The analysis will be exactly the same if instead of starting with two pure-breeding strains A/A ; B/B and a/a ; b/b, we start with A/A ; b/b and a/a ; B/B. Here the parental gametes are A ; b and a ; B, so the F1 is A/a ; B/b as before, and because of the law of segregation, there will be the same types of gametes in the same proportions:

Image ch5e4.jpg

Now the recombinants will be A ; B and a ; b, but they will still be at a frequency of 50 percent.


In a dihybrid A/a ; B/b involving two genes on two different pairs of chromosomes, the recombinant frequency will always be 50 percent.

So far we have not addressed the problem of how to identify the genotypes of the products of meiosis issuing from a dihybrid meiocyte. In haploid organisms this is simple (as we saw in the Neurospora example above) because the products are the sexual spores (such as ascospores in fungi), and these can easily be grown up and genotypes assigned directly. However, in a diploid organism such as an animal the gamete genotypes cannot be observed directly, so the individual under investigation must be crossed, to test the gametes indirectly. There are two types of crosses that can be used to measure recombination in a diploid, a testcross and a self.

Testcross of a Dihybrid

The best way to determine the genotypes of the gametes of a dihybrid diploid is to make a cross to a tester, an individual that carries only recessive alleles for the genes under investigation. Such a cross is called a testcross. A tester must be fully homozygous recessive, for example a/a ; b/b. Since the gametes of the tester carry only recessive alleles, the genotypes of the gametes of the dihybrid will be expressed in the phenotypes of the testcross progeny. The general nature of the testcross is illustrated in Figure 5-3 on the following page. If the genes are on different chromosomes, independent assortment will produce a 1:1:1:1 ratio of gametes, which in turn will produce a 1:1:1:1 phenotypic ratio in the progeny:

Image ch5e5.jpg

Figure 5-3. The detection of recombination in diploid organisms.

Figure 5-3

The detection of recombination in diploid organisms. Recombinant products of a diploid meiosis are most readily detected in a cross of a heterozygote to a recessive tester.

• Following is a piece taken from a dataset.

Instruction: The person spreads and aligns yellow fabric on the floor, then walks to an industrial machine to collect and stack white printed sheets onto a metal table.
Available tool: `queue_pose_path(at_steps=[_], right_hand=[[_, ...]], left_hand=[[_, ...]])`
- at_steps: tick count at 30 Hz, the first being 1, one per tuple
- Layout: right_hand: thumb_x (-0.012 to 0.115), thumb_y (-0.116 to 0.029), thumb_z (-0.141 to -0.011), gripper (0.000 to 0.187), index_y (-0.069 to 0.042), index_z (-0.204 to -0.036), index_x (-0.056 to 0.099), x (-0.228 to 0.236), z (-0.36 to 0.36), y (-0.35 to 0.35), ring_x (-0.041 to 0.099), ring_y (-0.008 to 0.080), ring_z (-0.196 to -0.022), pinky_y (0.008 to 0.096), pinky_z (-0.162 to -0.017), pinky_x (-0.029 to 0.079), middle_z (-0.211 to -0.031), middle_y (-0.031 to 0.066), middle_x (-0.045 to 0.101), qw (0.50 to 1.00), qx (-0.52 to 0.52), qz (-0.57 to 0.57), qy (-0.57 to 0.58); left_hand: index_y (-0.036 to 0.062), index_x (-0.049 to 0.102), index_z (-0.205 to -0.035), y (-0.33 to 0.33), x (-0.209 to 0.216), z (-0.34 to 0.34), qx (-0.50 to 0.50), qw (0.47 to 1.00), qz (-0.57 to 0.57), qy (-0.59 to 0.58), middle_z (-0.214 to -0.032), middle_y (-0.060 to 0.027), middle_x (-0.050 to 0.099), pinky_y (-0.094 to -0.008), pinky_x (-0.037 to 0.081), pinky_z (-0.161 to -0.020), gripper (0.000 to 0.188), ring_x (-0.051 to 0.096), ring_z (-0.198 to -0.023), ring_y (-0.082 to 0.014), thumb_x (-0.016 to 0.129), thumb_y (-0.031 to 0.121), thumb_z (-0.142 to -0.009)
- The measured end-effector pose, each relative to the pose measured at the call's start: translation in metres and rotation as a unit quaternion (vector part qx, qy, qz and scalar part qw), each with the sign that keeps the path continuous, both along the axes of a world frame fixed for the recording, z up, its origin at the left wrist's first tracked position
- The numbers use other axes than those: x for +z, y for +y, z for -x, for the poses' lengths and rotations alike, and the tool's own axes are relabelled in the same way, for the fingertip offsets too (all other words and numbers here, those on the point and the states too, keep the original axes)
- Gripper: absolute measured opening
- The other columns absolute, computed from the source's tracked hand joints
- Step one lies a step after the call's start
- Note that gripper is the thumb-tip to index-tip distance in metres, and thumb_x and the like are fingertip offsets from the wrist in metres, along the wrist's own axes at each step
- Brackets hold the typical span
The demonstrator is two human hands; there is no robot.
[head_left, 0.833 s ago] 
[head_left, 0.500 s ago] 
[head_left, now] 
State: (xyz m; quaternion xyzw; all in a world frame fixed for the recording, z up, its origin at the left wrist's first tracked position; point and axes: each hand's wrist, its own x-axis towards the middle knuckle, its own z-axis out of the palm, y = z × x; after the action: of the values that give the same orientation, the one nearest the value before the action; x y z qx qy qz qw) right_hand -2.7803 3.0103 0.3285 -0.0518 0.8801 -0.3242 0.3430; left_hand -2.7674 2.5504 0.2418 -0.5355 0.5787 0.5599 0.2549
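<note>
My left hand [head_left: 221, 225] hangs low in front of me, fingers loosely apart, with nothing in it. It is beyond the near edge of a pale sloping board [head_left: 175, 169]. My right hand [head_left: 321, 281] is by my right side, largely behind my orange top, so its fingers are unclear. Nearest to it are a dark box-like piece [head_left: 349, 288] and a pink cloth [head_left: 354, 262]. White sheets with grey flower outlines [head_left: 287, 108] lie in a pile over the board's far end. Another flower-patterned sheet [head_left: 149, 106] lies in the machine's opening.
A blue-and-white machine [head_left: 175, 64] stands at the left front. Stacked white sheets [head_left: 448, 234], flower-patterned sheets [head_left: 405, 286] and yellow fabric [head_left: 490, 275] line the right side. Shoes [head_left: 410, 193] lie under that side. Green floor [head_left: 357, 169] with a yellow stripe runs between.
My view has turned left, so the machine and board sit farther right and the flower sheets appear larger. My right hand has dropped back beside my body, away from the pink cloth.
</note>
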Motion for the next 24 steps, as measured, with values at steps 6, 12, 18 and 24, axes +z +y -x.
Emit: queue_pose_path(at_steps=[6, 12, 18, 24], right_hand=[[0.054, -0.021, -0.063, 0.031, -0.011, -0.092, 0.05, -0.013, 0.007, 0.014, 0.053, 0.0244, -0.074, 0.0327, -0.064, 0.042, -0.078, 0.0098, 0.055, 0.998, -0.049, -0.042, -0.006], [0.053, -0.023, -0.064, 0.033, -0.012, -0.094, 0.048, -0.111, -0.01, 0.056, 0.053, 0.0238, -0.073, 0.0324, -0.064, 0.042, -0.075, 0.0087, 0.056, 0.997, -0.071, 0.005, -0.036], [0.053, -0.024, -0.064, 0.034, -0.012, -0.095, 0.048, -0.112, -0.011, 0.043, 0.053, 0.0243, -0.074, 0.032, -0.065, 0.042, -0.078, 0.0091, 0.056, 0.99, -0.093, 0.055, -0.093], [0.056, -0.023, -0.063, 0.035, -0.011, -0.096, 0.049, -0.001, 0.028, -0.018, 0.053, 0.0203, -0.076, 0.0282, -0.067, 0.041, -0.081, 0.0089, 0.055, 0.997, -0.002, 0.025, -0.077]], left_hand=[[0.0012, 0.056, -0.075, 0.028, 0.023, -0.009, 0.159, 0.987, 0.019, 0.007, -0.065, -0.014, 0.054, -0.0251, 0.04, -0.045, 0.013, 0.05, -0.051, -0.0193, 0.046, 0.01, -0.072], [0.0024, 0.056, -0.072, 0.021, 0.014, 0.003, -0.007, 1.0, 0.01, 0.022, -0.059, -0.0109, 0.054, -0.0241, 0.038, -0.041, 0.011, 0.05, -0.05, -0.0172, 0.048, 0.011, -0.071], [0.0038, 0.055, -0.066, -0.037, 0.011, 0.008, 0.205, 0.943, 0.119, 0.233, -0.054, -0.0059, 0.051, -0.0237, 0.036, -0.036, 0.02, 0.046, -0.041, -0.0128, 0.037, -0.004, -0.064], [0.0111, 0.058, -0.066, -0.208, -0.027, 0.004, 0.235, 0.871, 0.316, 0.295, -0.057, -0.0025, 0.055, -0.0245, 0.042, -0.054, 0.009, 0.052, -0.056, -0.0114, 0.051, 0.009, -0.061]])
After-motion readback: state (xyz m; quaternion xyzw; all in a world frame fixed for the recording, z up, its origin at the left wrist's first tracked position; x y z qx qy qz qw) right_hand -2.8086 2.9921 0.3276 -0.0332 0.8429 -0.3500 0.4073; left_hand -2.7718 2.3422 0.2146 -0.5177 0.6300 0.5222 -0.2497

The chromosomal assortment that leads to this result is summarized in Figure 5-4.

Figure 5-4. Independent assortment, which always produces a recombinant frequency of 50 percent.

Figure 5-4

Independent assortment, which always produces a recombinant frequency of 50 percent. This diagram shows two chromosome pairs of a diploid organism with A and a on one pair and B and b on the other. Note that we could represent the haploid situation by (more...)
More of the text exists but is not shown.